### PROBLEM DETAILS
Take the lines below between the one holding "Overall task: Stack" and the one holding "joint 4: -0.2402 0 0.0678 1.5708", inclusive, and copy them exactly. Add nothing.

(DATA Opens)

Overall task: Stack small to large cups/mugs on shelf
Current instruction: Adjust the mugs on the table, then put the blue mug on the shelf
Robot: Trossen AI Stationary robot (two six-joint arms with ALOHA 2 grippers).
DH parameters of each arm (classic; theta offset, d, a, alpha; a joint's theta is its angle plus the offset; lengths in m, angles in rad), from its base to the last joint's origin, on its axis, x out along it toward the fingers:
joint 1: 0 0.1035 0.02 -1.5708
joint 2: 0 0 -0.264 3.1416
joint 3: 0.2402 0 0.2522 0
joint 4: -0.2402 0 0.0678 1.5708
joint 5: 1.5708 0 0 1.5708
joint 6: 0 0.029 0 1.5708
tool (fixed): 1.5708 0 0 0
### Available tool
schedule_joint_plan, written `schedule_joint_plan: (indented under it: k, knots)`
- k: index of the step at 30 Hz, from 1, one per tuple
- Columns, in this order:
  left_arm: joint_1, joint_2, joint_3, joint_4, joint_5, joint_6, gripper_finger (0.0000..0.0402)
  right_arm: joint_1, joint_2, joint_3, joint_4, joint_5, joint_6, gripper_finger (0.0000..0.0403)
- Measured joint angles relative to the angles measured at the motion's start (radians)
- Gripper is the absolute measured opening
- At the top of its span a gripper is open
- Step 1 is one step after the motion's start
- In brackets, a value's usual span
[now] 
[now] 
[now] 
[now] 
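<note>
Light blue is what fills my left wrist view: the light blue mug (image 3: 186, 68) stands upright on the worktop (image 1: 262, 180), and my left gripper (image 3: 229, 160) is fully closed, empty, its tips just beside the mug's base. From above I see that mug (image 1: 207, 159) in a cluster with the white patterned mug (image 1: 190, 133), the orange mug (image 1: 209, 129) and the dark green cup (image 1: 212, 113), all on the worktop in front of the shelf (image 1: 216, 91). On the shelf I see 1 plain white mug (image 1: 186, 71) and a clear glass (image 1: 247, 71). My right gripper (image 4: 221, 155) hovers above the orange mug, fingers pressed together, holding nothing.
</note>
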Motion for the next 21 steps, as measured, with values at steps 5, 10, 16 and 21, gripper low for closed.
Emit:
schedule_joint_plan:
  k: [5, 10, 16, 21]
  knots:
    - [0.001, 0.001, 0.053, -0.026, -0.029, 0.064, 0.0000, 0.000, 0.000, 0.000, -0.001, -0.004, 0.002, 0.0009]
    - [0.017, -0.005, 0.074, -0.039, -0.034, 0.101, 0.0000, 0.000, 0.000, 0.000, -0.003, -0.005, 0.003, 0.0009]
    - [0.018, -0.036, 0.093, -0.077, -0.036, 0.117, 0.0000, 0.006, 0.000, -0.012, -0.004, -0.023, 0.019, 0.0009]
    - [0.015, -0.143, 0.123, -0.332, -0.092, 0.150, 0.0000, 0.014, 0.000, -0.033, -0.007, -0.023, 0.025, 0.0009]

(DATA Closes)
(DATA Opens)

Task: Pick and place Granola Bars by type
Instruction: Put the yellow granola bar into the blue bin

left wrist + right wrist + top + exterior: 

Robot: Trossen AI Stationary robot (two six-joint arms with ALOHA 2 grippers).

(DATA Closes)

### SOLUTION TO THE PROBLEM
Overall task: Stack small to large cups/mugs on shelf
Current instruction: Adjust the mugs on the table, then put the blue mug on the shelf
Robot: Trossen AI Stationary robot (two six-joint arms with ALOHA 2 grippers).
DH parameters of each arm (classic; theta offset, d, a, alpha; a joint's theta is its angle plus the offset; lengths in m, angles in rad), from its base to the last joint's origin, on its axis, x out along it toward the fingers:
joint 1: 0 0.1035 0.02 -1.5708
joint 2: 0 0 -0.264 3.1416
joint 3: 0.2402 0 0.2522 0
joint 4: -0.2402 0 0.0678 1.5708

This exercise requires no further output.